Pediatric Patients: The recommended oral dosage in pediatric patients 2 to 16 years of age is 1.8 mg/kg given within one hour before chemotherapy, up to a maximum of 100 mg. Safety and effectiveness in pediatric patients under 2 years of age have not been established. In children for whom the 100 mg tablet is not appropriate based on their weight or ability to swallow tablets, the ANZEMET Injection solution may be mixed into apple or apple-grape juice for oral dosing in pediatric patients. The diluted product may be kept up to 2 hours at room temperature before use. However, ANZEMET Injection solution when administered intravenously is contraindicated in adult and pediatric patients for the prevention of nausea and vomiting associated with initial and repeat courses of emetogenic cancer chemotherapy due to dose dependent QT prolongation. See package insert for complete information.

See package insert for complete information.

ANZEMET Tablets are contraindicated in patients known to have hypersensitivity to the drug.

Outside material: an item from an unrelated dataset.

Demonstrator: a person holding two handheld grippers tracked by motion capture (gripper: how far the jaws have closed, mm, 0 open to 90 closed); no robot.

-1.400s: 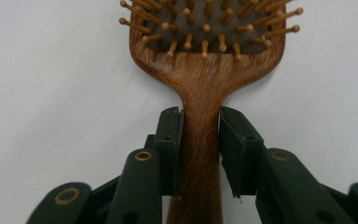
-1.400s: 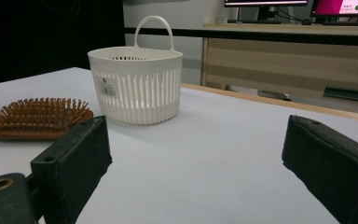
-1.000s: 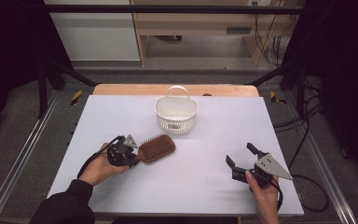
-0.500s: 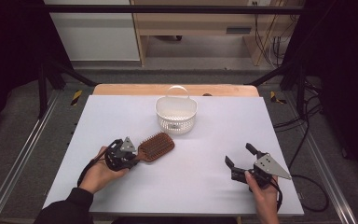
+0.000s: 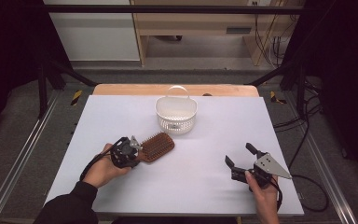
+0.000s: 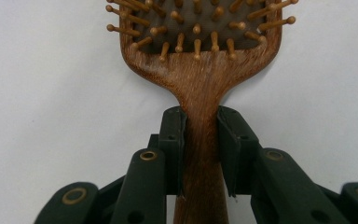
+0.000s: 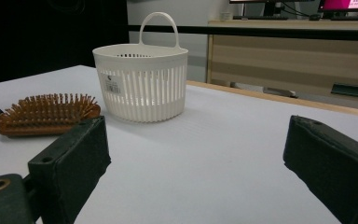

Dolasetron should be administered with caution in patients who have or may develop prolongation of cardiac conduction intervals, particularly QTc. These include patients with hypokalemia or hypomagnesemia, patients taking diuretics with potential for inducing electrolyte abnormalities, patients with congenital QT syndrome, patients taking antiarrhythmic drugs or other drugs which lead to QT prolongation, and cumulative high dose anthracycline therapy. Cross hypersensitivity reactions have been reported in patients who received other selective 5­ HT3 receptor antagonists. These reactions have not been seen with dolasetron mesylate.